◆ **Instructions to follow**: Reproduce only the lines of the material below that start at the line containing "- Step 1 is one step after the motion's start" and stop at the line containing "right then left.". Keep both end lines.

◆ **Data extract**:
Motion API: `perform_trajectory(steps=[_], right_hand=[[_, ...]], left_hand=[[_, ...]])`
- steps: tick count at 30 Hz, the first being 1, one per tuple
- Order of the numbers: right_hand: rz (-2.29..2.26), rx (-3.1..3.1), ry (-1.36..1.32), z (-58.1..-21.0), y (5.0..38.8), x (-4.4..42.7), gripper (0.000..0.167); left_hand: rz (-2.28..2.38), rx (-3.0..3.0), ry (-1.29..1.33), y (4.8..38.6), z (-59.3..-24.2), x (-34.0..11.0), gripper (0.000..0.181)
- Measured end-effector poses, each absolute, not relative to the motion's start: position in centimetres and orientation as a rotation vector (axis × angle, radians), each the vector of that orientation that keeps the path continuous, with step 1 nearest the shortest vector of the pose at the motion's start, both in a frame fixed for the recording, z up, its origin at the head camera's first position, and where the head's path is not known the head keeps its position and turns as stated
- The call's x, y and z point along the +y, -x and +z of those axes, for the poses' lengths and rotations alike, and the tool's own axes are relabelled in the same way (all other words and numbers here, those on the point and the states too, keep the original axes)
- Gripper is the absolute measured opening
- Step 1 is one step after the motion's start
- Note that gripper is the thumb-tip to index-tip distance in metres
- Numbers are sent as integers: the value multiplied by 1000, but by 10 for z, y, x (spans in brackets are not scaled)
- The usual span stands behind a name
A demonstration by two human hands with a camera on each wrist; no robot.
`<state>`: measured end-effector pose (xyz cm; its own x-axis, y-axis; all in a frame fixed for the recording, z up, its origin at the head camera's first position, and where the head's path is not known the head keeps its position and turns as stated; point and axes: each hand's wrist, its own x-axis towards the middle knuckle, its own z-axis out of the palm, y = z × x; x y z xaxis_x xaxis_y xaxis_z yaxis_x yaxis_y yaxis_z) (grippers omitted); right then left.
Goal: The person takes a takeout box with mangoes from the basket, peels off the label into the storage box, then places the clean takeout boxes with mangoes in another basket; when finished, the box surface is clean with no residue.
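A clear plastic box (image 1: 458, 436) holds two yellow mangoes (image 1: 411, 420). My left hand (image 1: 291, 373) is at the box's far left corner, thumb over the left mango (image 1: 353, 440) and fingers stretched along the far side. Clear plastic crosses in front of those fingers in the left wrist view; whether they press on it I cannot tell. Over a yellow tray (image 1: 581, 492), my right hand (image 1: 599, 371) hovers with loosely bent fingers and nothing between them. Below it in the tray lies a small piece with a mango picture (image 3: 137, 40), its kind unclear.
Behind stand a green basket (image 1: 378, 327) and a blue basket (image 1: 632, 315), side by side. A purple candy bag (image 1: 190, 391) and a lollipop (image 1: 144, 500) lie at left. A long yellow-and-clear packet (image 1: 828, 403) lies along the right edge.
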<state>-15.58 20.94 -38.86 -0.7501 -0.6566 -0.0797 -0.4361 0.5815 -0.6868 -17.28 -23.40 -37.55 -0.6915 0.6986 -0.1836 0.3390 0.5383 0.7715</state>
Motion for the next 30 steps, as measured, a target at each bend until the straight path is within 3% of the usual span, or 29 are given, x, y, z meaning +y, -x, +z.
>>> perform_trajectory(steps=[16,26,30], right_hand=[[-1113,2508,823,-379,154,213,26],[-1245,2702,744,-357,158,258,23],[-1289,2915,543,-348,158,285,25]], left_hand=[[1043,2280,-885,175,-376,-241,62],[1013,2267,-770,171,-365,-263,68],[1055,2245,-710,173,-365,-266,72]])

◆ **Answer section**:
- Step 1 is one step after the motion's start
- Note that gripper is the thumb-tip to index-tip distance in metres
- Numbers are sent as integers: the value multiplied by 1000, but by 10 for z, y, x (spans in brackets are not scaled)
- The usual span stands behind a name
A demonstration by two human hands with a camera on each wrist; no robot.
`<state>`: measured end-effector pose (xyz cm; its own x-axis, y-axis; all in a frame fixed for the recording, z up, its origin at the head camera's first position, and where the head's path is not known the head keeps its position and turns as stated; point and axes: each hand's wrist, its own x-axis towards the middle knuckle, its own z-axis out of the palm, y = z × x; x y z xaxis_x xaxis_y xaxis_z yaxis_x yaxis_y yaxis_z) (grippers omitted); right then left.

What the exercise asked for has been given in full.